With the pictures omitted, transcribe each line below exactly as it is.

________________________

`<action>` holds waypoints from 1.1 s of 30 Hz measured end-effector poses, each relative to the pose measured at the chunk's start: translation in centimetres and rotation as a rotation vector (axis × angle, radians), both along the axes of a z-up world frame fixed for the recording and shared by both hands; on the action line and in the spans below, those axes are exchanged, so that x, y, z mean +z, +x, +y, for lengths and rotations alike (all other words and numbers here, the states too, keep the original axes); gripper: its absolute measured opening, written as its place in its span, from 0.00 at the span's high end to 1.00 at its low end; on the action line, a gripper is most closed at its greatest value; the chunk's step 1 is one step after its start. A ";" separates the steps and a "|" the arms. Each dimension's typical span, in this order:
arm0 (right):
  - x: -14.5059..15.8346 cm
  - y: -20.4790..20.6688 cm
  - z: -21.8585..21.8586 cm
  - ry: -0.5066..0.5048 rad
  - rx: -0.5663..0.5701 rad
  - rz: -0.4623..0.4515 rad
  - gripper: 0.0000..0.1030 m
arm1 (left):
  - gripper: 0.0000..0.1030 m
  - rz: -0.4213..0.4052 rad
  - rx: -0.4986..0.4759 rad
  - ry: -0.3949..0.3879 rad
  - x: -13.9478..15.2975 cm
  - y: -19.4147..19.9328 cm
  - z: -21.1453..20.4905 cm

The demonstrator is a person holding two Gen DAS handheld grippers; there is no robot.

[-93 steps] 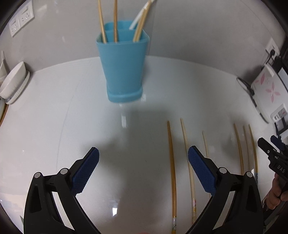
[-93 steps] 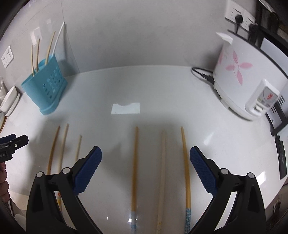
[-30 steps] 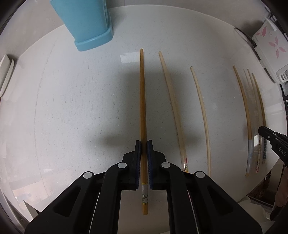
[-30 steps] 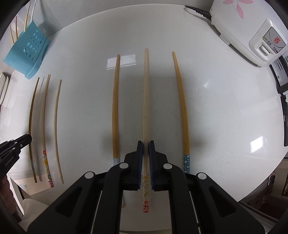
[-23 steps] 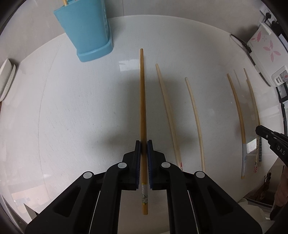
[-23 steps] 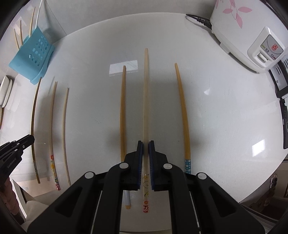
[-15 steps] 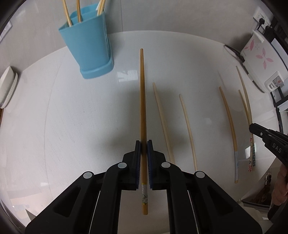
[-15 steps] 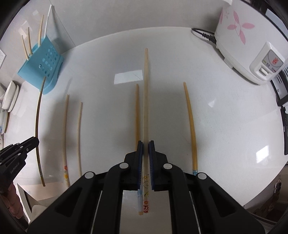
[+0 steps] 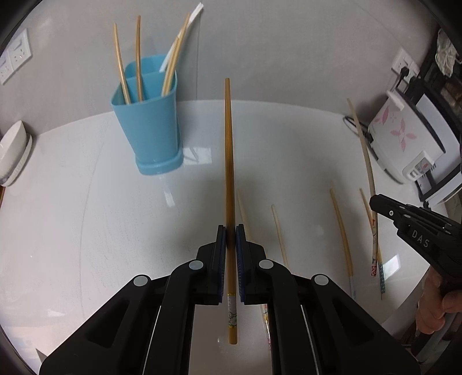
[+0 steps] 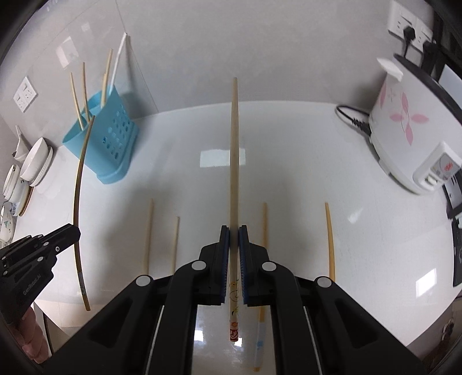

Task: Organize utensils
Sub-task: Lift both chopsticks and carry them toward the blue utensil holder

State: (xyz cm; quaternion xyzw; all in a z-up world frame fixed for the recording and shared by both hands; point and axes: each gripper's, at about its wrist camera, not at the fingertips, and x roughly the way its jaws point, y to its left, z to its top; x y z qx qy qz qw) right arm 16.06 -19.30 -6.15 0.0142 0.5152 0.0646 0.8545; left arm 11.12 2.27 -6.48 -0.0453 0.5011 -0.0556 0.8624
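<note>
— Both grippers first: how do they stand?

— Left gripper [image 9: 230, 230] is clamped on a dark amber wooden chopstick [image 9: 229, 161], lifted clear of the white glossy countertop [image 9: 86, 216] and pointing toward the grey wall. Right gripper [image 10: 234, 232] is likewise clenched on a pale wooden chopstick with a red printed end [image 10: 234, 161], also off the counter.

— Any writing?

— On the right gripper's black body, seen from the left wrist, "DAS" reads clearly. The left gripper's body, seen from the right wrist, carries small grey lettering, something like "GenRobot.AI", though it is hard to make out.

— Largest things?

— A white rice cooker with pink petals [image 10: 404, 129] sits at the right, plugged into a wall socket [image 10: 410, 23]. A blue plastic utensil holder [image 9: 147, 127] stands at the back with several chopsticks upright in it.

— What does one view give that the other lacks?

— The right wrist shows the holder's perforated side and stacked white bowls [image 10: 31, 164] at the left; the left wrist shows its plain face. Four loose chopsticks [image 10: 148, 236] lie on the counter.
</note>
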 end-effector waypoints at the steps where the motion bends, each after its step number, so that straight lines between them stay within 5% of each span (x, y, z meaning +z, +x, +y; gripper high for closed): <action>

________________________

_Exercise result_
`<action>` holds waypoints from 1.1 s of 30 Hz measured end-effector poses, each relative to the pose measured at the chunk's start: translation in centimetres and rotation as a rotation vector (axis × angle, radians), both along the axes of a z-up world frame fixed for the recording and shared by both hands; on the action line and in the spans below, those axes are exchanged, so that x, y, z mean +z, +x, +y, for lengths and rotations alike (all other words and numbers here, the states too, keep the original axes); gripper: its absolute measured opening, written as its place in its span, from 0.00 at the span's high end to 1.00 at its low end; on the action line, a gripper is most closed at its greatest value; the chunk's step 1 is one step after its start. A ";" separates the steps and a "|" the arms. Each dimension's typical span, in this order:
arm0 (right):
  - x: -14.5059..15.8346 cm
  - y: -20.4790..20.6688 cm
  - z: -21.8585..21.8586 cm
  - ry: -0.5066..0.5048 rad
  - rx: -0.5663..0.5701 rad
  - rz: -0.4623..0.4515 rad
  - gripper: 0.0000..0.1030 m
arm1 (left):
  - gripper: 0.0000..0.1030 m
  - rz: -0.4213..0.4052 rad
  - rx: -0.4986..0.4759 rad
  - ry: -0.3949..0.3879 rad
  - x: -13.9478..15.2975 cm
  - y: -19.4147..19.9328 cm
  - z: -21.1453..20.4905 cm

The demonstrator is a person holding two Gen DAS handheld grippers; there is no robot.

[-93 steps] 
[-93 steps] 
[-30 steps] 
[-30 steps] 
[-23 steps] 
[-23 steps] 
[-15 steps] 
[-15 steps] 
[+0 steps] 
[+0 steps] 

Task: Organize utensils
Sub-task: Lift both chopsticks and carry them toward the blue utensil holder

State: (xyz cm; quaternion xyzw; all in a z-up world frame fixed for the recording and shared by both hands; point and axes: each gripper's, at about its wrist camera, not at the fingertips, and x roughly the way its jaws point, y to its left, z to its top; x y z qx qy qz qw) right arm 16.06 -19.30 -6.15 0.0142 0.5152 0.0646 0.8545; left arm 11.12 2.27 -6.48 -0.0453 0.5011 -0.0556 0.8624
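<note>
— Both grippers first: how do they stand?

— Left gripper [image 9: 230, 230] is clamped on a dark amber wooden chopstick [image 9: 229, 161], lifted clear of the white glossy countertop [image 9: 86, 216] and pointing toward the grey wall. Right gripper [image 10: 234, 232] is likewise clenched on a pale wooden chopstick with a red printed end [image 10: 234, 161], also off the counter.

— Any writing?

— On the right gripper's black body, seen from the left wrist, "DAS" reads clearly. The left gripper's body, seen from the right wrist, carries small grey lettering, something like "GenRobot.AI", though it is hard to make out.

— Largest things?

— A white rice cooker with pink petals [image 10: 404, 129] sits at the right, plugged into a wall socket [image 10: 410, 23]. A blue plastic utensil holder [image 9: 147, 127] stands at the back with several chopsticks upright in it.

— What does one view give that the other lacks?

— The right wrist shows the holder's perforated side and stacked white bowls [image 10: 31, 164] at the left; the left wrist shows its plain face. Four loose chopsticks [image 10: 148, 236] lie on the counter.
</note>
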 end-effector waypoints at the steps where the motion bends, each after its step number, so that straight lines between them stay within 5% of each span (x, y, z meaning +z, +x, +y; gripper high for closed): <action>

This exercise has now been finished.